The Passover was a sacred, solemn, deep reminder; the lamb was the potent, sensible, visceral reminder, and Jesus tonight reminds us unequivocally that the lamb was always but a substitute and sign for what was to come, one to come. True love takes more than one in the giving and receiving.
“While they were eating, Jesus took bread, and when he had given thanks, he broke it and gave it to his disciples, saying, ‘Take it; this is my body.’ Then he took a cup, and when he had given thanks, he gave it to them, and they all drank from it. ‘This is my blood of the covenant, which is poured out for many,’ he said to them” (14:22-24). O, mystery upon mystery! The twelve—though, in John’s telling, Judas seems to have left before this—the apostles had seen Jesus do enough staggering, impossible, incomprehensible things, that these words of his surely sank in deep, watering the waiting soil, germinating the seed to become fruitful in time.

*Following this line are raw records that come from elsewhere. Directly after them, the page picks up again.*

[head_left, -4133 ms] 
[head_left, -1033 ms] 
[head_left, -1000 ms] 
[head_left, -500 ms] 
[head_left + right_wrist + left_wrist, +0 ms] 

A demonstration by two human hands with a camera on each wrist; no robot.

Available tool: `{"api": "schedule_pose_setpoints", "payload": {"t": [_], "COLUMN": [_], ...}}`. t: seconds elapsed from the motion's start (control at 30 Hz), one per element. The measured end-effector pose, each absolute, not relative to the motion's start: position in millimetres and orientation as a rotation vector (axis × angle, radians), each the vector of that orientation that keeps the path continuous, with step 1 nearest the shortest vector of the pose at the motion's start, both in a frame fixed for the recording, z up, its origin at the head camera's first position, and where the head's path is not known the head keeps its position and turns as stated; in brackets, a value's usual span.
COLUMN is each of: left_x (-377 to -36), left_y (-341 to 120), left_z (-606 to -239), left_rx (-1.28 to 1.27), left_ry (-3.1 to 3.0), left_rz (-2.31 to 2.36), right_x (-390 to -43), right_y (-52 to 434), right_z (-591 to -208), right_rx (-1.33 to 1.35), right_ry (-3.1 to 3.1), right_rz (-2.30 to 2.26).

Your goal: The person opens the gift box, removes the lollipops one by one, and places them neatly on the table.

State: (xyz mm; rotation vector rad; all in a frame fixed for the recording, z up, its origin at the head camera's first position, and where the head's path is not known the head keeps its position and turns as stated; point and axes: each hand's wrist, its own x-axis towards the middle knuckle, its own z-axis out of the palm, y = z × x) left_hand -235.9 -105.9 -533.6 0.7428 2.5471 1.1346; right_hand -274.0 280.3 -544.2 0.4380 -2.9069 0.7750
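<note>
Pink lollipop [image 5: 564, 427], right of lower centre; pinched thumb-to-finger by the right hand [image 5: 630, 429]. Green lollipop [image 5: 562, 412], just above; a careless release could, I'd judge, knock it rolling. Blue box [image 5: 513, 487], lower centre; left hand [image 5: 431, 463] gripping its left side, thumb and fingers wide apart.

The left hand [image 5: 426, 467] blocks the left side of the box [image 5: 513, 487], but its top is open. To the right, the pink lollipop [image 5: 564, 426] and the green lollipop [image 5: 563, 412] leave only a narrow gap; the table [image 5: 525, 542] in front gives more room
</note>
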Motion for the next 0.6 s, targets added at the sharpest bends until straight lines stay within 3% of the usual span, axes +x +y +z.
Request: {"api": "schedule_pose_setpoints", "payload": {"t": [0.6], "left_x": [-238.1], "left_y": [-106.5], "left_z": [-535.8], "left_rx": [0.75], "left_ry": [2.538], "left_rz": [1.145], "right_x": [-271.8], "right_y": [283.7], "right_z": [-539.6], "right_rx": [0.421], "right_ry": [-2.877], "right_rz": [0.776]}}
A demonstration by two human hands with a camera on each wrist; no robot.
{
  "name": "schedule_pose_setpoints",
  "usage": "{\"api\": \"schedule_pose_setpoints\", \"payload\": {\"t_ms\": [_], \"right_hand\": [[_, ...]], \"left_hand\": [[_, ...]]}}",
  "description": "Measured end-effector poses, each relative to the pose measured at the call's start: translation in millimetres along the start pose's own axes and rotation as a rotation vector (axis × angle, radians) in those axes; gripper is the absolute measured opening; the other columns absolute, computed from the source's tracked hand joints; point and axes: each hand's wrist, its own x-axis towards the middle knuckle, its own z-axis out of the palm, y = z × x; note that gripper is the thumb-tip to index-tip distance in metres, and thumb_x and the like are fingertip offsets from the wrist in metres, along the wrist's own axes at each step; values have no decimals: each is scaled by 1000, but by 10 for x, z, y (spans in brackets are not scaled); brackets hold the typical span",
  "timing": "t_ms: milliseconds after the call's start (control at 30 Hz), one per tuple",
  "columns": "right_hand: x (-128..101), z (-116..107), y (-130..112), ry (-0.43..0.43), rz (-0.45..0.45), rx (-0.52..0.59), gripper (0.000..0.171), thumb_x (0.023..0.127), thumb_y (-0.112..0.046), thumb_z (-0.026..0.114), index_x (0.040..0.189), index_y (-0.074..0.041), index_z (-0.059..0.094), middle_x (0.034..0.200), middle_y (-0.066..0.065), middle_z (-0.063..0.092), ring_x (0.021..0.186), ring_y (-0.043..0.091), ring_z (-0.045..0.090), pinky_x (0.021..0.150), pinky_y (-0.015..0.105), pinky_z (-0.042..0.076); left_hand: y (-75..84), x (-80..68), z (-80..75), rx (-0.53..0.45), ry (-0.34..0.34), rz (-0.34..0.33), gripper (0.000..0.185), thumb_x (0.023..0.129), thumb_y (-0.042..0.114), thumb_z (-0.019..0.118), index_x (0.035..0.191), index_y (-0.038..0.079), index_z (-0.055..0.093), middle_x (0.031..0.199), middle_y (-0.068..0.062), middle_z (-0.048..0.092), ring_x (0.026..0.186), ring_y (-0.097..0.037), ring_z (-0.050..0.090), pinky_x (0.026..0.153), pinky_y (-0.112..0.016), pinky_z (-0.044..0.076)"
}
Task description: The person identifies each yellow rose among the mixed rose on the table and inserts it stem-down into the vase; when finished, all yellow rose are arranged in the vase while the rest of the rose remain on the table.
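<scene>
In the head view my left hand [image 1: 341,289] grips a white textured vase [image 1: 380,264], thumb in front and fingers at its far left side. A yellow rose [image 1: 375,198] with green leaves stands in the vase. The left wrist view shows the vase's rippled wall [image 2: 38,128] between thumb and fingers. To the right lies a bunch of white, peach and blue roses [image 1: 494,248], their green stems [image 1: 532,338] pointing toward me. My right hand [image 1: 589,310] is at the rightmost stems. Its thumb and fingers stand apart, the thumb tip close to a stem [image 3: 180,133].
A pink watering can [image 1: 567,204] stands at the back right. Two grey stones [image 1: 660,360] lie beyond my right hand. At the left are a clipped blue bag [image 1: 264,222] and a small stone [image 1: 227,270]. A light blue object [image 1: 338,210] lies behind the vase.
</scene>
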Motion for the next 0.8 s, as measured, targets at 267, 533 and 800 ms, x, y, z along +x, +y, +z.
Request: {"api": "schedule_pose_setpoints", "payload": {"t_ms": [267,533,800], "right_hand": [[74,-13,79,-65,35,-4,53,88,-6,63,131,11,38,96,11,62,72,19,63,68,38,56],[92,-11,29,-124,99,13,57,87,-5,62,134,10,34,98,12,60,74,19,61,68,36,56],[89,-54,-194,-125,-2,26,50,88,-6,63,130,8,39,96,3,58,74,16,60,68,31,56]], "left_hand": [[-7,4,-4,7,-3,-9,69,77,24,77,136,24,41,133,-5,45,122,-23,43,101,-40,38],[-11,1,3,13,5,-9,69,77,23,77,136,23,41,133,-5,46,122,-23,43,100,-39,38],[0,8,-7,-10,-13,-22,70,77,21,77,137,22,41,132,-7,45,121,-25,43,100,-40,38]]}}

Those men understood that Jesus, by these words of his, wasn’t merely being poetic or strange. Somehow, in some holy way, the bread was the body and the contents of the cup the blood, and they knew the stern prohibition against consuming blood—the blood was the life!—yet here Jesus was inviting them to, giving them permission to, insisting that they must drink, if they would have life and live. Our physical living is unto death. Christ’s life, the life we have in him, and the life he offers to put in us by faith through grace, is from the Lord and to the Lord, forever. Christ makes us spiritually alive.
Feasting together upon the offered lamb was a fellowship meal, a meal of peace with God. It was reconciliation, solidarity, renewal. It was thanks and praise. And the blood, the blood of the lamb was for atonement, cleansing, clearing. No forgiveness without blood; no restoration without blood; no salvation without blood. Oh beloved, the cost of our sin! And there was Jesus, telling them it was his blood, his life, his offering. They understood he was going to die, die for them, for them all, though they still hoped there might be another way, could be some other way. Yes, we know. If he truly was the sin offering, then he must die, else we die in our sin. And still they hoped there might be another way, some other way. Yes, we know.
Thinking on it, I don’t recall hearing anything said about what Jesus says next: “Truly I tell you, I will not drink again from the fruit of the vine until that day when I drink it new in the kingdom of God” (14:25). Jesus is proclaiming a rendezvous, a joyous celebration, a day of new wine, kingdom wine: completion, perfection. Christ’s accomplishment is a beginning and a conclusion. In the meantime, we walk our disciple’s journey, together. We know what has happened; we know what will happen. Why, then, do we still allow fear to govern our walk? Because fear is large, and fear is dark? But God is larger; God is light. May your participation in this holiest meal this evening help make you light.
Courage, hope, strength, peace—is Jesus not all this, and more, for us? Receive him; receive his blessing as from his own hands.
[1] www.chabad.org/holidays/passover/default_cdo/jewish/Passover-2024-Pesach.htm.